Interpolyelectrolyte complexes (IPEC) have been used in different fields, ranging from biomedicine to oil exploration. Particle dimension is a key parameter for the use of an IPEC for a particular application. In this work, dynamic and static scattering (in the form of optical DLS and SAXS, respectively) were used to follow particle growth as a function of anionic/cationic polyelectrolyte mass ratio, wAC, coupled to turbidimetry, conductometry, viscometry, and zeta potential measurements. Turbidimetry, conductometry, and viscometry showed that at wAC2 the IPEC dispersions presented changes that were associated to a massive production of IPEC particles. At the same wAC value, zeta potential measurements indicated an apparent isoelectric point, showing that this wAC must be related to a stoichiometric point for IPEC formation. Double KWW equation was adjusted to data from DLS intensity correlation functions, and parameters related to the distribution of relaxation rates presented characteristic changes at the same value of wAC. SAXS was used to follow particle growth until massive IPEC production. It showed that particles firstly were in the form of small, globular particles, tending to unfolded chain geometry, which can be related to the occurrence of flocculation, just at the point of massive IPEC production.

Introduction

Interpolyelectrolyte complexes (IPEC) nanoparticles have already been used in (or proposed for) applications related to drug release [1], [2], [3], [4], [5], [6], oil recovery [7], membranes [8] and environment remediation [9], [10], among others [11], [12], [13]. In fact, dimensions of IPEC clusters may be so small that they may exist in the form of solubilized structures or solid IPEC particles dispersed in a continuous liquid phase [14], [15]. This flexibility of behavior makes them, apart from being used as solid particles, to be used in the form of solutions, in order to obtain membranes [16], [17].

IPEC’s may be formed by simply mixing solutions of macro-ions [18]. These mixtures may be directly carried out, or they can be prepared using a dispersed aqueous phase, such as in emulsion-based process for IPEC preparation [19], [20]. Examples of anionic polyions used in these systems are poly(acrylic acid) [21], sodium salt of poly(styrene sulfonic acid-co-maleic acid) [22], [23], alginate [24], [25], dextran sulfate [26], and carrageenan [27].
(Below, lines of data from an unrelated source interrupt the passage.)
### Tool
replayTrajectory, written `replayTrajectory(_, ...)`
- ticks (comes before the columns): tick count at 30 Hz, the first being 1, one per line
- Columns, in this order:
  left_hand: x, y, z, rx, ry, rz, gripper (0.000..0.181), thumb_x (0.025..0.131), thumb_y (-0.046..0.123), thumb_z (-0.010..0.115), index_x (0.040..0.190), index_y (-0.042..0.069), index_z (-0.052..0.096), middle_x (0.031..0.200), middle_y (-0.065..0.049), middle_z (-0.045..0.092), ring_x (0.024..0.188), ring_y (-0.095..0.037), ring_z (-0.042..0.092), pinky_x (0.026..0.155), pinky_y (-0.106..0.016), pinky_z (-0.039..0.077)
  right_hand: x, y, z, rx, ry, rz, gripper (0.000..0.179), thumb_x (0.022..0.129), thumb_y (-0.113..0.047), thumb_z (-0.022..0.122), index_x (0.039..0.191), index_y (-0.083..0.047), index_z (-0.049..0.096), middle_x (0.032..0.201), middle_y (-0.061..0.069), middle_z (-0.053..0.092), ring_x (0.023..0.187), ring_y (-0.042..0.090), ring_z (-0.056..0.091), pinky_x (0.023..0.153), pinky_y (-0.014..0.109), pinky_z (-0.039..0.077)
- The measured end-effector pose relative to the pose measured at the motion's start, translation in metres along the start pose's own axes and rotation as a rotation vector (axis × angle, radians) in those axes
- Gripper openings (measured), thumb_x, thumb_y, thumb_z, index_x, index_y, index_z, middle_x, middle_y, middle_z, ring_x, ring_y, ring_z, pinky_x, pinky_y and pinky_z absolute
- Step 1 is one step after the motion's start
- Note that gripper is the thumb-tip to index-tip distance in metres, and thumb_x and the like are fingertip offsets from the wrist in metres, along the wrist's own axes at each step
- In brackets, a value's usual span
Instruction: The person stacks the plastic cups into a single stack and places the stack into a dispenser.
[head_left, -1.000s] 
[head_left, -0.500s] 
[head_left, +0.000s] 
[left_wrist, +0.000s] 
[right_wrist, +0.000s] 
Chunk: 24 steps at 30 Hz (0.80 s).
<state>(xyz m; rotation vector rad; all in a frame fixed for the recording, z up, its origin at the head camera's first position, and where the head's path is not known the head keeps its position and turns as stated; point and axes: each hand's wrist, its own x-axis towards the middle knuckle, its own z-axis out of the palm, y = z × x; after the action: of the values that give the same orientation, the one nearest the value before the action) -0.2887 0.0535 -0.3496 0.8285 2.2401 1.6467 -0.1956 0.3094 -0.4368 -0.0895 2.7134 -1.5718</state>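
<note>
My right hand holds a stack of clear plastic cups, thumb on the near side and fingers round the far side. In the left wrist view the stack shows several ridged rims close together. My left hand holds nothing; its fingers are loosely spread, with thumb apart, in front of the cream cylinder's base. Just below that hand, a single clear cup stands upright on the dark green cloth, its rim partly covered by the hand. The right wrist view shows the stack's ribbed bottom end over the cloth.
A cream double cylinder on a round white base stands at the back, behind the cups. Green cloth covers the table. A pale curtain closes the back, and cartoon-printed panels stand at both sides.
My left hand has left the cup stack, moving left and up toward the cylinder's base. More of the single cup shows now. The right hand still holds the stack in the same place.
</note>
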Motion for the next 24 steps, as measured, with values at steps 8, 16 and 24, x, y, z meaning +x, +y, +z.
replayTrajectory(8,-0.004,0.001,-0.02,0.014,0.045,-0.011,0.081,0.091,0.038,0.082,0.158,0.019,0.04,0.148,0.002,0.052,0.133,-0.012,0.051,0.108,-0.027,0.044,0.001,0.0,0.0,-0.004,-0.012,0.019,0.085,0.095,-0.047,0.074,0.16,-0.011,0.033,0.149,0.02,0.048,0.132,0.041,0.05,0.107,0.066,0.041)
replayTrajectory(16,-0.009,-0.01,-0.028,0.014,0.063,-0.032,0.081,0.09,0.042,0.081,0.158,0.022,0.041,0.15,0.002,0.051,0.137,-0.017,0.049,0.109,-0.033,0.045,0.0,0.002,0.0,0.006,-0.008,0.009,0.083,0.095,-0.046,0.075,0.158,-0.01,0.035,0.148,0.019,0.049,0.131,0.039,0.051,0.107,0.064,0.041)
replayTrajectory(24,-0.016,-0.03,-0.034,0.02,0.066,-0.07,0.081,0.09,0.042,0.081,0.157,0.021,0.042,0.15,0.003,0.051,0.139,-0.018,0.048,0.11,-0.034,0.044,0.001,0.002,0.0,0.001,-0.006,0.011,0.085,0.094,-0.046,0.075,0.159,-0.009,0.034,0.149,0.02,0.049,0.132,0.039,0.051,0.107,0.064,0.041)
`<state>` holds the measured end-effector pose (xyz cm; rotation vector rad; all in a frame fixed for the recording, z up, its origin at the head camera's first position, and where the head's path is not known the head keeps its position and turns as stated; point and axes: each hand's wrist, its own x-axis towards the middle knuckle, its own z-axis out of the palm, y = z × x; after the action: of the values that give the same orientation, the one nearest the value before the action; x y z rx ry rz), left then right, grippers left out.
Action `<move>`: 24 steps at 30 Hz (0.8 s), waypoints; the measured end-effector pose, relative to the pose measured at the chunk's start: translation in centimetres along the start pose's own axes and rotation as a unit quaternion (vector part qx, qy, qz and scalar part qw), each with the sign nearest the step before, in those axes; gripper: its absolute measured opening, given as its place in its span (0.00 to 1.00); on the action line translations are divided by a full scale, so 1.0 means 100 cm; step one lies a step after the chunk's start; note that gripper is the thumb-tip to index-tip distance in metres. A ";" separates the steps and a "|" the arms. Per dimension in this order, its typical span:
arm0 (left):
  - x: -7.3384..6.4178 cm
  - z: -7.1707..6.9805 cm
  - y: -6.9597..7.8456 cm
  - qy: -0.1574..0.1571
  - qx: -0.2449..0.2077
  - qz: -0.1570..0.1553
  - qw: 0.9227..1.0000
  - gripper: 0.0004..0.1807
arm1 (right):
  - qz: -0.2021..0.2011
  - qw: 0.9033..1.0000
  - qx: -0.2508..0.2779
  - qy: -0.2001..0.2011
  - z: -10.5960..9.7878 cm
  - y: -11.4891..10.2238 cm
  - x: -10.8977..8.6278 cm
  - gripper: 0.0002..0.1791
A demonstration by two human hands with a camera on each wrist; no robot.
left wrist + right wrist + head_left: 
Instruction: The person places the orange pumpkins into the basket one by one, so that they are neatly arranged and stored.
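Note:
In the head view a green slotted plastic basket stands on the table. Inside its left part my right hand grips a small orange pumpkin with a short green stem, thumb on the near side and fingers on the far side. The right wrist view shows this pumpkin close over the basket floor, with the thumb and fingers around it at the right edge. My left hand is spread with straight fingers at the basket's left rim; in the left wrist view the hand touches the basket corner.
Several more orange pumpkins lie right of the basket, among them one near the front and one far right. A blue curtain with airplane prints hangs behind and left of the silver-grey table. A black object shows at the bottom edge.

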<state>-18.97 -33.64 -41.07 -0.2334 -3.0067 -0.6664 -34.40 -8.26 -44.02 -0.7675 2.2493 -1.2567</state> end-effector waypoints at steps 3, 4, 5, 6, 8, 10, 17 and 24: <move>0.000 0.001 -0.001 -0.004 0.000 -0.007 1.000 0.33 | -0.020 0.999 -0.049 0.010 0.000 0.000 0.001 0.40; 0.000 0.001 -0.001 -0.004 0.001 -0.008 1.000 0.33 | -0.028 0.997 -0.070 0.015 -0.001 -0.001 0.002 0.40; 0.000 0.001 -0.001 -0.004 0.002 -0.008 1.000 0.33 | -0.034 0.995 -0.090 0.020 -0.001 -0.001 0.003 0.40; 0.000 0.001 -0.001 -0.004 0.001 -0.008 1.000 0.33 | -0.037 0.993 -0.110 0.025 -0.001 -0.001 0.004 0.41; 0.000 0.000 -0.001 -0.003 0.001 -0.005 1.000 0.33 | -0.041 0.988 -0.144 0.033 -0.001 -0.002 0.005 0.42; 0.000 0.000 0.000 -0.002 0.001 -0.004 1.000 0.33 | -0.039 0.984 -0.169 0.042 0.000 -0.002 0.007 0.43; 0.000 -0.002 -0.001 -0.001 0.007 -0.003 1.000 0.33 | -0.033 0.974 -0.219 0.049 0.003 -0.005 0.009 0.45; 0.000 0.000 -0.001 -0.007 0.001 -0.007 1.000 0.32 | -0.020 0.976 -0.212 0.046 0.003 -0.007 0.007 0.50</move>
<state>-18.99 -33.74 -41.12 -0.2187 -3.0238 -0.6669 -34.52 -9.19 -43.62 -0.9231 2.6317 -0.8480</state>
Chitosan has widely been reported to be used as a cationic macro-ion to obtain IPEC’s [28], [29], [30], [31]. This natural polymer has wide applicability [32], [33], [34] and has excellent physical and biological properties [35], [36]: in fact, it has been shown that specific interactions with drugs make it an excellent candidate for effluent treatment of drug loading for posterior drug release [37], [38], [39]. The cationic nature and high density charge in acid solution make chitosan extremely adequate to form polymer networks in IPEC’s with water-soluble polyanionic species [40].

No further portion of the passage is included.